Are the names the same as the hostname?

Do on both nodes:
# for i in /config/cluster/san/node/*/local ; do LOCAL=`cat $i`; if [ $LOCAL -eq 1 ] ; then echo $i; fi; done;

You should see /config/cluster/san/node/mail/local on mail and
/config/cluster/san/node/san/local on san.

For more, refer to the user's guide, faq sand the mount/umount support
guide in the doc section on http://oss.oracle.com/projects/ocfs2.

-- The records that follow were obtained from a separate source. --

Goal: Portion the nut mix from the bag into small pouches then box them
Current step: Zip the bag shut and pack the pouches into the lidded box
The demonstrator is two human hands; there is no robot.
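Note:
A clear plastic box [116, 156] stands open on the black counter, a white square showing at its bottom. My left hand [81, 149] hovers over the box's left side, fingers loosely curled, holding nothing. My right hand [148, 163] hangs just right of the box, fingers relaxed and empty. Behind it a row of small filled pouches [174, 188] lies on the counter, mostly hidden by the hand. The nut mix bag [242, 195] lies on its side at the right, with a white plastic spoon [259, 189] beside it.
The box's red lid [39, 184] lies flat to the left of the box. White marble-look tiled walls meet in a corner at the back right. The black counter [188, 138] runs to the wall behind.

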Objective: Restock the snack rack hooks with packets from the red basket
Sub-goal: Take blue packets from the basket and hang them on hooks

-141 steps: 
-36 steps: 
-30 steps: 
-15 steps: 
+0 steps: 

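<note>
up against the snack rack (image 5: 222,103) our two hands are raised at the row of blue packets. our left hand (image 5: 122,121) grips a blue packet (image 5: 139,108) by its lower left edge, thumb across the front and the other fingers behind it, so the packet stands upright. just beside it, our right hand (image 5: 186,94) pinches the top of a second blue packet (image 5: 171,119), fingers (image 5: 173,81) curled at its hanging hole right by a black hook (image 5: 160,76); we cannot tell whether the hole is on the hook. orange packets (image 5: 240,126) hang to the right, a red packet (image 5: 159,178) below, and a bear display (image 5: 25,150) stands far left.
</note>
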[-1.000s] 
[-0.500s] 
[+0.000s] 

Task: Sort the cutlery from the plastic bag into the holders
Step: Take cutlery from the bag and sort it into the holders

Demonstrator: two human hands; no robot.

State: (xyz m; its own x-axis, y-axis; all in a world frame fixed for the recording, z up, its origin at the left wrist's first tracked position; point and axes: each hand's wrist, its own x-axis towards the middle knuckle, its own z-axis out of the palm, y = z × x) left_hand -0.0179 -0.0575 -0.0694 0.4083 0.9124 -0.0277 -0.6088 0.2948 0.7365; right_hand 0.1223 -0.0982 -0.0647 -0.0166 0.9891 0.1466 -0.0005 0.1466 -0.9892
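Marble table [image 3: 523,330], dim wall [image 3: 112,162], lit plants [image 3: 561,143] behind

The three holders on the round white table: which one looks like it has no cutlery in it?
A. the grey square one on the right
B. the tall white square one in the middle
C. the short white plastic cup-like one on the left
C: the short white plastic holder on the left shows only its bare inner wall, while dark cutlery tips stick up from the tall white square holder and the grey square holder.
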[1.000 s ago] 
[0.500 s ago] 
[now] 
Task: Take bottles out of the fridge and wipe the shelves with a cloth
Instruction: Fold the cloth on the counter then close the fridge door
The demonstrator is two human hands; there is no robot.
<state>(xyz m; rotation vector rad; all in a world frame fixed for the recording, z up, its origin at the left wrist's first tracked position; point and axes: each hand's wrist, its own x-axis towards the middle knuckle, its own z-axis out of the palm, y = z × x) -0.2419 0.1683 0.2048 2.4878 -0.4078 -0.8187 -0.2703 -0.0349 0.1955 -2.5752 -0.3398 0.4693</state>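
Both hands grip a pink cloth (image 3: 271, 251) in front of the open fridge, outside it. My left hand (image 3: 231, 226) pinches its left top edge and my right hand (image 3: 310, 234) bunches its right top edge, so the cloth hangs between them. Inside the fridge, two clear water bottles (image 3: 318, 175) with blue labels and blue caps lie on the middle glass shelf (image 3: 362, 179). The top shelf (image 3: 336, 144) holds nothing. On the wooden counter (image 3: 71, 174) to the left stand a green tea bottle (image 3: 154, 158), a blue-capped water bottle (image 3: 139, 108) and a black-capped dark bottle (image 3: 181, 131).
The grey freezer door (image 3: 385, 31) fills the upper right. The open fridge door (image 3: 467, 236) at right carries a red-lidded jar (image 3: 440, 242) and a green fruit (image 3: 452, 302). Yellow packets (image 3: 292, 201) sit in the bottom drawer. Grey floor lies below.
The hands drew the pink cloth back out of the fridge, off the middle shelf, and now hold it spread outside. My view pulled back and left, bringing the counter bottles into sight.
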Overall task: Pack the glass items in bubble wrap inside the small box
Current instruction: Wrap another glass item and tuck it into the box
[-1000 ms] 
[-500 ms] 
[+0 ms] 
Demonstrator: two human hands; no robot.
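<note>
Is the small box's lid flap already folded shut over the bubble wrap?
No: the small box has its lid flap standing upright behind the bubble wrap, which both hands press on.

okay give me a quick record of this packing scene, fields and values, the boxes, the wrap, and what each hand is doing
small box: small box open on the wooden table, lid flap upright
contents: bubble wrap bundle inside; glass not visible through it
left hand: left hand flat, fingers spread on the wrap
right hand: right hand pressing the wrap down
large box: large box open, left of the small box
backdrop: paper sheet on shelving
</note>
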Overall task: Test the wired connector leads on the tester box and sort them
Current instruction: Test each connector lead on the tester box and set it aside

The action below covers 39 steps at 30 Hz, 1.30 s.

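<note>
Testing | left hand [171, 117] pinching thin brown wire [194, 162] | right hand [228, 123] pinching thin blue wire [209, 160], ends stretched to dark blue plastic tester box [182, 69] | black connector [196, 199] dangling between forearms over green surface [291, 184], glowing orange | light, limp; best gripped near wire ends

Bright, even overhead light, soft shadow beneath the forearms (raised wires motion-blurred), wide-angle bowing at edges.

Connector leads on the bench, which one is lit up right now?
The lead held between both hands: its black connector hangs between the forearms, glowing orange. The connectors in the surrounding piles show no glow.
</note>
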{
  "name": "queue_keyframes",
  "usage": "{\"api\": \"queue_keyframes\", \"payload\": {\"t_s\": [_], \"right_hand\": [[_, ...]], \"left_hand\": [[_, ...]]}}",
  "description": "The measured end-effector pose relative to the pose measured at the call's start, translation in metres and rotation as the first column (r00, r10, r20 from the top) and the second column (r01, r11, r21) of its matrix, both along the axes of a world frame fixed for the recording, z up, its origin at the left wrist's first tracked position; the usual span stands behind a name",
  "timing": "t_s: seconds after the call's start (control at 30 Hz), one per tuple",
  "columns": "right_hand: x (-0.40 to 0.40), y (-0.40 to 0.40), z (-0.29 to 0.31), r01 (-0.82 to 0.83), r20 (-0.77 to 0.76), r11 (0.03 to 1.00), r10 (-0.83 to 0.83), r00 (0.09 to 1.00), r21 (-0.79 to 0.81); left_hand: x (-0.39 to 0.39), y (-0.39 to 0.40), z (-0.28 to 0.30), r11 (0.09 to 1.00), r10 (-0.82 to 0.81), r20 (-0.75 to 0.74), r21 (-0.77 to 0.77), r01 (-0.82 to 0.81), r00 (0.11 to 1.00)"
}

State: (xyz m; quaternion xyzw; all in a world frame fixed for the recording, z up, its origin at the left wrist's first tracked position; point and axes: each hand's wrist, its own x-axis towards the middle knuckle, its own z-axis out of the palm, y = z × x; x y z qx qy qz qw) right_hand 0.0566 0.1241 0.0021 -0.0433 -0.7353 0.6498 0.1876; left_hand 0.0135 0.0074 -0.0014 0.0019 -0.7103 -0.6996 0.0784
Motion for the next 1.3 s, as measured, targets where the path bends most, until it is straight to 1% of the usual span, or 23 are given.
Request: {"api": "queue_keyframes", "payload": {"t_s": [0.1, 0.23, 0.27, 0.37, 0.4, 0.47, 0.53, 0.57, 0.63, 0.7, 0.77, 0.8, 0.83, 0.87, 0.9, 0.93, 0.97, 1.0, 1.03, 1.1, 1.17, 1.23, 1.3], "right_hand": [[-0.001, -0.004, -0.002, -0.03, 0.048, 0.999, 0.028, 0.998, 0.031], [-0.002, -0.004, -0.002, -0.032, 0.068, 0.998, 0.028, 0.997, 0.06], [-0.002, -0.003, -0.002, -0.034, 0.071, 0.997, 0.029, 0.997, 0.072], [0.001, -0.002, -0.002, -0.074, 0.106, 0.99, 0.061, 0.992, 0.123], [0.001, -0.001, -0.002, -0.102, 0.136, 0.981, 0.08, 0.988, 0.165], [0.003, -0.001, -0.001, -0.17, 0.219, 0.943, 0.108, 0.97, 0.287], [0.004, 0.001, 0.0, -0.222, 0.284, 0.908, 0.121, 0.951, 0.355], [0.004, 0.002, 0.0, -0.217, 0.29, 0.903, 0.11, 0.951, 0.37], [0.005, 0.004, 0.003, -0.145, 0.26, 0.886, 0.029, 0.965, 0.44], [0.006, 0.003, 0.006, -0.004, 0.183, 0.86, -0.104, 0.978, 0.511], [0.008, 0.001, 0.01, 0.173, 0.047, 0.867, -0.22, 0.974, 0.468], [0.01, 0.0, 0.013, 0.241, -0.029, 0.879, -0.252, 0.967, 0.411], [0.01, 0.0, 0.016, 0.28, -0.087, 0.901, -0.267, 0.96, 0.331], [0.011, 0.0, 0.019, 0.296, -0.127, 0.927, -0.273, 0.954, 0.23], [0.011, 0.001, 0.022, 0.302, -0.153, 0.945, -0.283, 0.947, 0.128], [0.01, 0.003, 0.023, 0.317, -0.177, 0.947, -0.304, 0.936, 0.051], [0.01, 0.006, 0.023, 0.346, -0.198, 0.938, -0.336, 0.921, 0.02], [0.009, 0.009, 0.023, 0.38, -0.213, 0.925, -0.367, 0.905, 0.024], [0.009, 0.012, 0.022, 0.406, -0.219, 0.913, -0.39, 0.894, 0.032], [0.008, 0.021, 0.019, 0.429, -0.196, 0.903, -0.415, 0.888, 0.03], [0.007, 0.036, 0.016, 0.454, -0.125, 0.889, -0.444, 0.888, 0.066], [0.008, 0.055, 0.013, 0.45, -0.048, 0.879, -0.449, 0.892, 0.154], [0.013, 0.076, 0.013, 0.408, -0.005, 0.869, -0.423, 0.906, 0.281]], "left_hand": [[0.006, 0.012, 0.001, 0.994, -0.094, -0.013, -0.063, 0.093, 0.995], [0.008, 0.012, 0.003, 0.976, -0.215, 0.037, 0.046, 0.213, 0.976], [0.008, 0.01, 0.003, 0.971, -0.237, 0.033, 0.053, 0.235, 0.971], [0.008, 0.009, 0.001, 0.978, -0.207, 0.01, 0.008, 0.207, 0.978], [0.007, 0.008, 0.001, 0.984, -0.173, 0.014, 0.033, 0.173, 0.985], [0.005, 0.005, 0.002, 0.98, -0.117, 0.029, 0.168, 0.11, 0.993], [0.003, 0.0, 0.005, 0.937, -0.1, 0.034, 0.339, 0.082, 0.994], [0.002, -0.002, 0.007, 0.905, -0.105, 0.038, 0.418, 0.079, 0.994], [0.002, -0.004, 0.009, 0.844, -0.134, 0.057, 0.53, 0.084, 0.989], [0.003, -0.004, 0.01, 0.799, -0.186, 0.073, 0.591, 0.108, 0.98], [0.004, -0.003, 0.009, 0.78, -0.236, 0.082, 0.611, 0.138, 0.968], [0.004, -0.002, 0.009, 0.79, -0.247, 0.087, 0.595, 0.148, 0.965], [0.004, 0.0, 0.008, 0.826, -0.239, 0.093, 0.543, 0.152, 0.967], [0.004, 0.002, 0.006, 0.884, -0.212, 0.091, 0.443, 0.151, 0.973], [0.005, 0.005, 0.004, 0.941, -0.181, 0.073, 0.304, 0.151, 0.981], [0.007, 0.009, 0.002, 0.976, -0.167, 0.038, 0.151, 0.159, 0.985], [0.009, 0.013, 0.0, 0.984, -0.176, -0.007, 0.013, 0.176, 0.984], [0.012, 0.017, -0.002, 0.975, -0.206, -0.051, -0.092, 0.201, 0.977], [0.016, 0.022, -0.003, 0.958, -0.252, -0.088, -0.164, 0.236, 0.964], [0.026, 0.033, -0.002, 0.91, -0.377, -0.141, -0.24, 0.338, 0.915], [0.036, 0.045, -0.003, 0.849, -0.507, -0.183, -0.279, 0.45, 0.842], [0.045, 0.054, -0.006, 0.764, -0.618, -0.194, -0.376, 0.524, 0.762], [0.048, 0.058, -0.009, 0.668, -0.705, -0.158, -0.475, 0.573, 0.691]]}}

Thanks for the suggestion, but if I enter:

for i in /config/cluster/san/node//*/local ; do LOCAL=`cat $i`; if [ $LOCAL -eq 1 ] ; then echo $i; fi; done; /

as you suggested, I get

/cat: /config/cluster/san/node/*/local: No such file or directory
-bash: [: -eq: unary operator expected
/
So I guess there is either a typo in your query, or there is an issue with my set up. I dont have enough linux knowledge (yet ;) to decide which one it is...
The hostnames equal the node names.
Last night I added another node, just to see what happens, and to my surprise all goes well. Now, these are my thoughts, please bear with me:

san is the vm where an iscsi target is running, it consists of a deb installation, with 2 additional virtual hdd's (sdb & sdc), which I export. On sdb and sdc I have created an ocfs2 fs. On the other nodes, amongst which 'mail' is one of them, I connect to the target using an iscsi initiator, which works fine. As soon as I mount the new iscsi drive, and I monitor activity on 'san' using watch -d -n 1 "echo \"hb\" | debugfs.ocfs2 -n /dev/sdb" I see a heartbeat originating from node 0. If I do the same from another node which I've added, 'deb01', I see another heartbeat appearing from that node.
Everything works fine so far.
Now, as soon as I mount /dev/sdb on 'san' itself, I get the 'another node is heartbeating in our slot!' message, and the system fences all nodes, which results in kernel panics. Apparently 'san' is trying to heartbeat on slot 0, which already is occupied by 'mail'. Looking at the cluster.conf, 'san' should select slot 1. How come it is trying to use 0 then? Am I correct in assuming that I cannot mount the ocfs2 fs on the system which is running the cluster???